Paraguai

A Suprema Corte confirma uma sanção à companhia aérea devido ao abandono dos passageiros: multa e retorno das despesas

ASUNCION, AGÊNCIA IP.- O Supremo Tribunal de Justiça confirmou a sanção imposta pelo Secretariado da Defesa do Consumidor e pelo Usuário (Sedeco) ao Filial da Latam Airlines Group SA – Paraguai, por ter violado suas obrigações aos consumidores afetados por um voo atrasado sem assistência. A decisão rejeita os recursos de nulidade e apelo apresentados pela Companhia.

O caso originou -se em dezembro de 2019, quando uma família Paraguai ficou presa por cinco dias em Bariloche, Argentina, após o atraso de um voo. Durante esse período, ele não recebeu nenhum tipo de assistência ou resposta da Latam, apesar de estar em um país estrangeiro e sob condições climáticas extremas, com temperaturas de até -25 ° C. Essa situação causou danos patrimoniais graves, além de consideráveis ​​danos morais.

O Sedeco, em seu papel de autoridade nacional para a aplicação da lei de defesa do consumidor e do usuário, instruiu o resumo administrativo correspondente, que culminou na Resolução nº 1224/19. Declarou que o Latam Paraguai incorreu na violação da lei acima mencionada, e uma multa de 100 salários mínimos foi imposta, equivalente a G. 8.434.000.
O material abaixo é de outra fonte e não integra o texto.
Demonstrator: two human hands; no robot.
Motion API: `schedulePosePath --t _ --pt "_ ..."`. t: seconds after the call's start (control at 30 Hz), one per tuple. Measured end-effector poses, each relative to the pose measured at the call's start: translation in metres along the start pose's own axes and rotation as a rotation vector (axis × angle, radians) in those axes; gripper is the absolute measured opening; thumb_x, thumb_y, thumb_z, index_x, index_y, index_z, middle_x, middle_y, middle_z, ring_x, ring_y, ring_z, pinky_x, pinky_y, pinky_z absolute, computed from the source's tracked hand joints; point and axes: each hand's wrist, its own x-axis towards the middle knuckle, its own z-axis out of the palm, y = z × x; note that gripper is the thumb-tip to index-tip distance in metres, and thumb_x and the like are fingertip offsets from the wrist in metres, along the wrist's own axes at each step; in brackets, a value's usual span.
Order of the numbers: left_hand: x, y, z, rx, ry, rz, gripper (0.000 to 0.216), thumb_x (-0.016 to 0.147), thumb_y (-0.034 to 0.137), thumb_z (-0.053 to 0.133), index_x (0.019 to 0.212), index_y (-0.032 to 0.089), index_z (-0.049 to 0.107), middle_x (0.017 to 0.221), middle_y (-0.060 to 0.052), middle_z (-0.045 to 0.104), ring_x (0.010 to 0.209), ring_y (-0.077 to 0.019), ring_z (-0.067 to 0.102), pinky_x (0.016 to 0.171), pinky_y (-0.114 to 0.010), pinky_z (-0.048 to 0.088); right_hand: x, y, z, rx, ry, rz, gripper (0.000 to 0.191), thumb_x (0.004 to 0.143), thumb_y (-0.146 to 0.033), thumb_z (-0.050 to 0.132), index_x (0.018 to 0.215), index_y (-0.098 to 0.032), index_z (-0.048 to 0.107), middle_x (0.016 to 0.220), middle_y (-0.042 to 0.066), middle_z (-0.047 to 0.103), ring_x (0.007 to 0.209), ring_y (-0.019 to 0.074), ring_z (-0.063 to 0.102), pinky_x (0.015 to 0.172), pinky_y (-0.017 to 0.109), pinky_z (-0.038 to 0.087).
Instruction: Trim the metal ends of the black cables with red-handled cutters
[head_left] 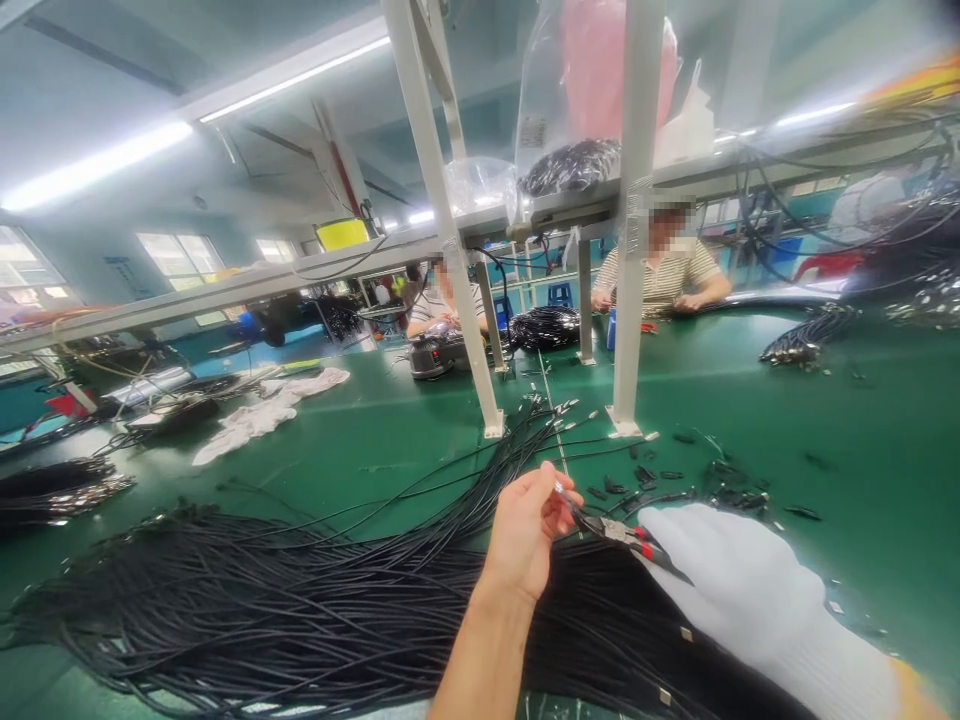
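My bare left hand point(531, 520) pinches the end of a black cable, where a small silvery connector point(559, 488) shows at the fingertips. My right hand point(739, 580), in a white glove, is closed round a pair of pliers point(626, 535) with red and black handles. The jaws of the pliers meet the dark cable end just right of my left fingers; whether they bite on it I cannot tell. Under both hands lies a large bundle of black cables point(300, 600), spread to the left, with some ends running up the table.
Small black scraps point(645, 478) lie on the green table point(862, 440) beyond the pliers. White shelf posts point(634, 250) stand behind the cables. Two people point(660, 265) sit across the table. A white cloth point(270, 410) and another cable bundle point(60, 490) lie at left.
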Motion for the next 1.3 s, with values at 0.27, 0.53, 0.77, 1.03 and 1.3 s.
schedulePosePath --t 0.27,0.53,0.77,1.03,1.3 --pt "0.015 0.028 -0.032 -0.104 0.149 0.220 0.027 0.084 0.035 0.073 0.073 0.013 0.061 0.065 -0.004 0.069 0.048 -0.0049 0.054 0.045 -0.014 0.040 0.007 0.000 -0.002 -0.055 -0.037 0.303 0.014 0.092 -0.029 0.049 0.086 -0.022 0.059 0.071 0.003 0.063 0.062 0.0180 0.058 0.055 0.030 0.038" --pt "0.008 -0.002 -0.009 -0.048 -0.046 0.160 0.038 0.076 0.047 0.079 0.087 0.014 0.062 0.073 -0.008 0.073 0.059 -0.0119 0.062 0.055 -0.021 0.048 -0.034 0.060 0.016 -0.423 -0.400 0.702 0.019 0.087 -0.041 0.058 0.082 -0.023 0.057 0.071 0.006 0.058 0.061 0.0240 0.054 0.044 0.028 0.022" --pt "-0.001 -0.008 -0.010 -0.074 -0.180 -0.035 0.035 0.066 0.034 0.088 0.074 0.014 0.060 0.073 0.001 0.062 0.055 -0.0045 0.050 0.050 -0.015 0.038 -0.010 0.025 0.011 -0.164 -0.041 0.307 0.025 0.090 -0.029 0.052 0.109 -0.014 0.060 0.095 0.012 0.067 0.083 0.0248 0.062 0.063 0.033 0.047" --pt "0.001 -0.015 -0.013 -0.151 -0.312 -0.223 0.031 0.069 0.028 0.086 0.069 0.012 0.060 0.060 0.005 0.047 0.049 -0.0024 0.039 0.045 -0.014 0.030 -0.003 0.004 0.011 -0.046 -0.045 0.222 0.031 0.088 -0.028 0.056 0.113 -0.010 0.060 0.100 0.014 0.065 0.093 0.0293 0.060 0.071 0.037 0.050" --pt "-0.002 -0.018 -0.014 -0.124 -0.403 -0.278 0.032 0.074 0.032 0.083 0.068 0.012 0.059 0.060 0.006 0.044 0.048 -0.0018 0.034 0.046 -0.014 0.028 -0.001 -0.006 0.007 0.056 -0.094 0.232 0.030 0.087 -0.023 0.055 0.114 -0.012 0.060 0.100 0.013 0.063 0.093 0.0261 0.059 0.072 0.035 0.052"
A Suprema Corte ratificou completamente o desempenho do Sedeco, confirmando a sanção e a obrigação de compensar o consumidor pelas despesas incorridas. Da mesma forma, o maior tribunal do país reafirmou que o serviço que prestava empresas deve tomar medidas razoáveis ​​para evitar danos e não pode ser protegido em técnicos legais para evitar sua responsabilidade.

A decisão também enfatiza que os direitos do consumidor têm classificação constitucional; portanto, as sanções impostas nesses casos devem ter um caráter exemplar. Nesse sentido, o direito do usuário foi reconhecido como compensado pelos danos econômicos sofridos, bem como por danos morais, aplicados aos vividos pela família afetada por serem impotentes no exterior.

O Sedeco, de acordo com seus poderes legais, disse que o provedor tem o dever de prestar serviços de maneira adequada, eficaz e oportuna e que os problemas derivados da violação não são de responsabilidade do consumidor. A instituição também lembrou que “quem contrata um serviço deve recebê -lo em condições adequadas” e que as empresas devem responder por suas falhas, sem se proteger em desculpas técnicas.

Os interessados ​​podem acessar a frase completa em Este link. A resolução representa um precedente importante na proteção dos direitos dos consumidores e reforça o papel ativo do Sedeco na vigilância e sanção de comportamentos que violam esses direitos.

Agência Paraguaia de Informação

A Agência Paraguaia de Informação, mais conhecida pela sigla IP, foi criada em janeiro de 2009 e desde então vem realizando um trabalho jornalístico sustentado para fornecer informações verdadeiras do Estado aos cidadãos. A IP estabeleceu-se como um meio de comunicação confiável devido à sua objetividade, justiça e imediatismo. Trabalha em colaboração com mais de dez importantes agências de notícias internacionais.

Leia também

Botão Voltar ao topo

Ops! Parece que você está usando um bloqueador de anúncios.

Nosso site depende de anúncios para fornecer conteúdo gratuito e manter nossas operações. Ao desativar seu bloqueador de anúncios, você nos ajuda e garante que possamos continuar oferecendo conteúdo valioso sem nenhum custo para você.

Agradecemos sua compreensão e apoio. Obrigado por considerar desativar seu bloqueador de anúncios para este site.